Sowing Direct: Late spring or early summer
Sow directly where they are to grow, in good garden soil in late spring. Sow in 12mm (½in) deep drills, in rows 45cm (18in) apart. Lightly cover with soil and make sure the soil does not dry out. When seedlings appear, thin to 25cm (10in) apart.
To get an early start, sow in early spring into seed trays, 12mm (½in) deep cover with vermiculite and plant out in late spring 25cm (10in) apart when they are large enough to handle. Once established Good King Henry does not respond well to transplantation, so transplant seedlings while still quite small, once they have grown their first two true leaves into individual pots, and plant out into their permanent positions after the last expected frosts.
Good King Henry can be grown in containers. This perennial can reach about 60cm (24in) high, so you'll need a fairly large container of rich soil. Keep well watered and re-pot each spring into fresh compost.
Don’t expect too much in the first season. Just keep the plants regularly hoed and well watered and harvest just a few leaves from each plant for cooking. In its second autumn, cut down the foliage and mulch with peat, leaf mould or well-rotted compost.
New shoots will appear to harvest the following spring.

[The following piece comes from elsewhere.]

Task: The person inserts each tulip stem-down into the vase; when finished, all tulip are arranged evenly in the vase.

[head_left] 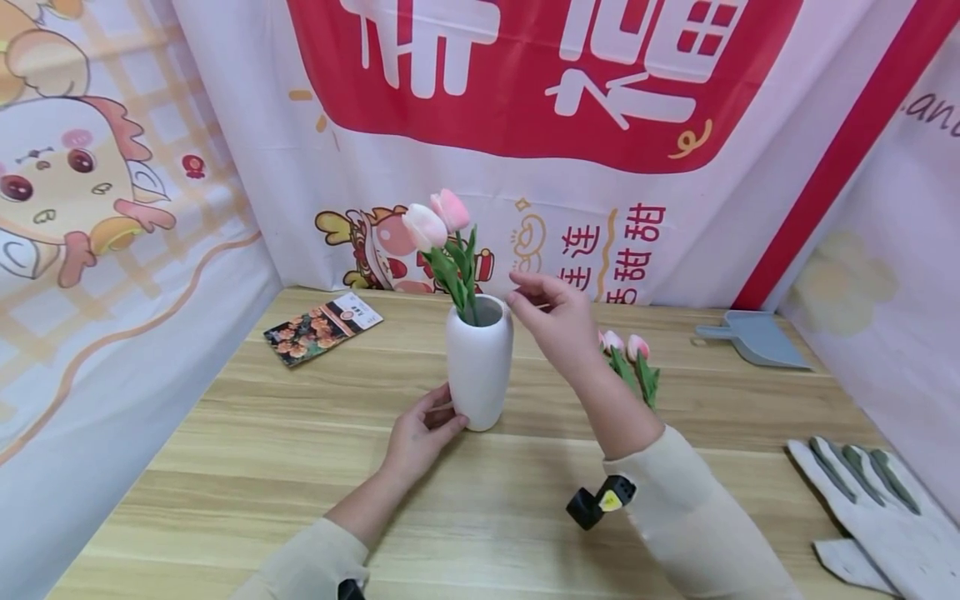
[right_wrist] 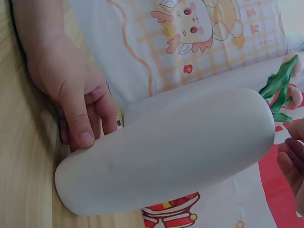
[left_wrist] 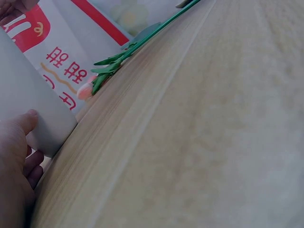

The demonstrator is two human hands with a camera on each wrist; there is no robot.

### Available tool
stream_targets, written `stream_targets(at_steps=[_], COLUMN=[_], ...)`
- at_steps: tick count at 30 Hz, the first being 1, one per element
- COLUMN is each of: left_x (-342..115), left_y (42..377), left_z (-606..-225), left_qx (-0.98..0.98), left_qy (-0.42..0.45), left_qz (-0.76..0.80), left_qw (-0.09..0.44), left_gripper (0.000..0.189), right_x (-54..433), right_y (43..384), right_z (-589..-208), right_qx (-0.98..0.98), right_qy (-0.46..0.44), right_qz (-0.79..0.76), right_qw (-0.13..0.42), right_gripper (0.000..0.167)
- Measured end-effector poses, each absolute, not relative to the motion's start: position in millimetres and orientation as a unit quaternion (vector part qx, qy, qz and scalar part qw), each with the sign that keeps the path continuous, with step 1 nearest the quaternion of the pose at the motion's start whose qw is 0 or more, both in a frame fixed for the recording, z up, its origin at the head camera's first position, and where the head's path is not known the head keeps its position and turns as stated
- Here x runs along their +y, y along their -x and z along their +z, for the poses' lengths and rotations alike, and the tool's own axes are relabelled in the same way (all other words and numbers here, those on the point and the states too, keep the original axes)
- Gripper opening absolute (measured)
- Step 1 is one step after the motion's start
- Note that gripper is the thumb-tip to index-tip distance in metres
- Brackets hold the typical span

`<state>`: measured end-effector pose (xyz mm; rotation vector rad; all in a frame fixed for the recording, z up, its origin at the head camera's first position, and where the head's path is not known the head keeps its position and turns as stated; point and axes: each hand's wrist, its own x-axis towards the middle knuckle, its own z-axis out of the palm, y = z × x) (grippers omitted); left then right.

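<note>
A white vase [head_left: 480,379] stands upright on the wooden table, with a pale tulip [head_left: 425,227] and a pink tulip [head_left: 451,209] leaning left out of its mouth. My left hand [head_left: 417,437] holds the vase low on its left side; in the right wrist view its thumb [right_wrist: 78,121] lies against the wall and its other fingers go partly behind. Beside the rim, on the right, is my right hand [head_left: 561,323] with loosely bent fingers and nothing visible in them. Whether its fingertips touch the rim, I cannot tell. More pink tulips [head_left: 637,348] lie behind my right forearm, partly hidden.
A flower-picture packet [head_left: 322,329] lies at the back left. Toward the back right is a grey-blue dustpan [head_left: 763,337], and a pair of white-and-green gloves [head_left: 873,508] lies at the right edge. Printed cloth [head_left: 420,175] hangs behind the table and along both sides.
</note>
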<state>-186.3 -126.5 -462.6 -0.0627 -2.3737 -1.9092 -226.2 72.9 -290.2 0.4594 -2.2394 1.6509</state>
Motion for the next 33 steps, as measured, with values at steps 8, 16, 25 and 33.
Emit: stream_targets(at_steps=[8, 16, 25, 33], left_x=[-127.9, -128.3, -127.3, -127.4], left_y=[185.4, 185.2, 185.3, 185.0], left_z=[-463.6, -463.1, -462.4, -462.9], left_qx=[-0.774, -0.772, -0.770, -0.772], left_qy=[0.020, 0.031, 0.035, 0.034], left_qz=[-0.632, -0.633, -0.635, -0.633], left_qw=[0.048, 0.048, 0.051, 0.049], left_gripper=[0.057, 0.056, 0.055, 0.056], right_x=[107.5, 151.8, 202.9, 234.2], right_y=[224.1, 222.1, 210.3, 201.0], right_z=[-304.2, -329.2, -362.0, -388.6], right_qx=[-0.782, -0.796, -0.833, -0.864], right_qy=[-0.118, -0.057, 0.032, 0.092], right_qz=[0.590, 0.579, 0.535, 0.490], right_qw=[0.164, 0.168, 0.137, 0.067], right_gripper=[0.029, 0.031, 0.039, 0.047])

Division in spring, larger clumps can be replanted direct into their permanent positions, though it is best to pot up smaller clumps and grow them on in a cold frame until they are rooting well. Plant them out in the summer or following spring.
It starts to mature very early on in the year. In April to June, harvest growing shoots, cook and eat like asparagus. After June leave the shoots to develop, eat the succulent young leaves and flowering stems in salads or cooked like spinach. The flowers can be sautéed in butter. Seed can be ground and mixed with flour then used in making bread. The seed is small but is easily harvested. It should be soaked in water overnight and thoroughly rinsed.
Pick and use straight away, it doesn’t store well in the fridge, but can be stored in the freezer. The plant is rich in iron, calcium and vitamins B&C.
Gold/green dyes can be obtained from the whole plant.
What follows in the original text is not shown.